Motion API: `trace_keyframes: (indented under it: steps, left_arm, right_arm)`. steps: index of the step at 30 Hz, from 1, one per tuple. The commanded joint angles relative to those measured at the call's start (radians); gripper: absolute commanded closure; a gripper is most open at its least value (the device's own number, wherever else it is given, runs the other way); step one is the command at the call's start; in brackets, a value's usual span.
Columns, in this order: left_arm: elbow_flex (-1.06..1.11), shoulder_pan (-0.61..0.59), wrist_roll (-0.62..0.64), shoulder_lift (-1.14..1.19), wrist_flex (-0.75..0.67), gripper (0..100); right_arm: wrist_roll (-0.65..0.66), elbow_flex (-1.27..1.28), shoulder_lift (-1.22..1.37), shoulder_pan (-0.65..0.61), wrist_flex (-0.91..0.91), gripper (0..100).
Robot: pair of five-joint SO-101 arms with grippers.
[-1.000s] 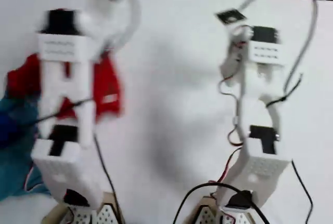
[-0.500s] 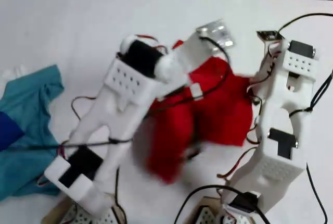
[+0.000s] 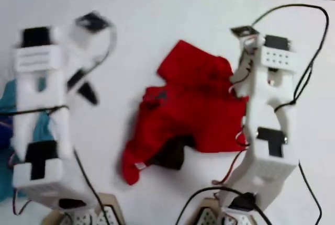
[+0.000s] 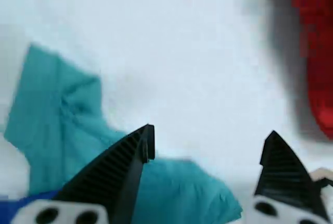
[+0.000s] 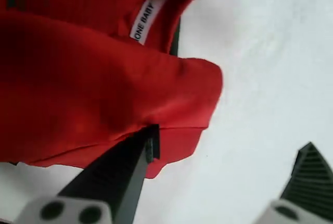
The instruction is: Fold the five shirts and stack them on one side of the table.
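the red shirt (image 3: 193, 110) lies in a crumpled heap in the middle of the white table (image 3: 157, 21). it is not folded yet. it is all bunched up, and a dark inside part shows near the bottom.

the right gripper (image 5: 231, 136) is wide open and holds nothing. it sits right at the edge of the red shirt, near a white tag (image 5: 144, 18). one black finger (image 5: 122, 169) lies by a folded-over flap of cloth. the other is out over bare table. i think it is there so it can pinch that edge and pull the shirt flat.

the left gripper (image 4: 209, 130) is open too, with nothing in it. it hangs above the teal shirt (image 4: 67, 146), which lies rumpled at the left side of the table, well apart from the red one. maybe that shirt is next.
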Motion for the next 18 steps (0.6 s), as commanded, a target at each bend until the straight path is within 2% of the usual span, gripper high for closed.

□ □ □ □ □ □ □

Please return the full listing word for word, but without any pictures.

_Solution to this exercise_
Motion API: `trace_keyframes: (indented under it: steps, left_arm, right_arm)`. steps: index of the step at 30 Hz, from 1, one per tuple. The commanded joint angles relative to those measured at the call's start (radians); gripper: absolute commanded closure; a gripper is most open at its least value (the device's own number, wherever else it is given, runs the other way); step one is the command at the call's start; in brackets, a value's usual span.
Columns, in this order: left_arm: elbow_flex (-1.06..1.11), shoulder_pan (-0.61..0.59), wrist_roll (-0.62..0.64), shoulder_lift (-1.14..1.19), wrist_flex (-0.75..0.67), gripper (0..100); right_arm: wrist_roll (-0.65..0.66), elbow_flex (-1.27..1.28), shoulder_lift (-1.22..1.37), shoulder_pan (-0.65..0.61), wrist_flex (-0.91..0.91), gripper (0..100).
Robot: pair of five-joint SO-101 arms with grippers.
[-1.000s] 
[-0.500s] 
[+0.000s] 
[+0.000s] 
[+0.000s] 
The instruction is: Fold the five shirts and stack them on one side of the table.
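the red shirt (image 3: 193, 110) lies in a crumpled heap in the middle of the white table (image 3: 157, 21). it is not folded yet. it is all bunched up, and a dark inside part shows near the bottom.

the right gripper (image 5: 231, 136) is wide open and holds nothing. it sits right at the edge of the red shirt, near a white tag (image 5: 144, 18). one black finger (image 5: 122, 169) lies by a folded-over flap of cloth. the other is out over bare table. i think it is there so it can pinch that edge and pull the shirt flat.

the left gripper (image 4: 209, 130) is open too, with nothing in it. it hangs above the teal shirt (image 4: 67, 146), which lies rumpled at the left side of the table, well apart from the red one. maybe that shirt is next.
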Motion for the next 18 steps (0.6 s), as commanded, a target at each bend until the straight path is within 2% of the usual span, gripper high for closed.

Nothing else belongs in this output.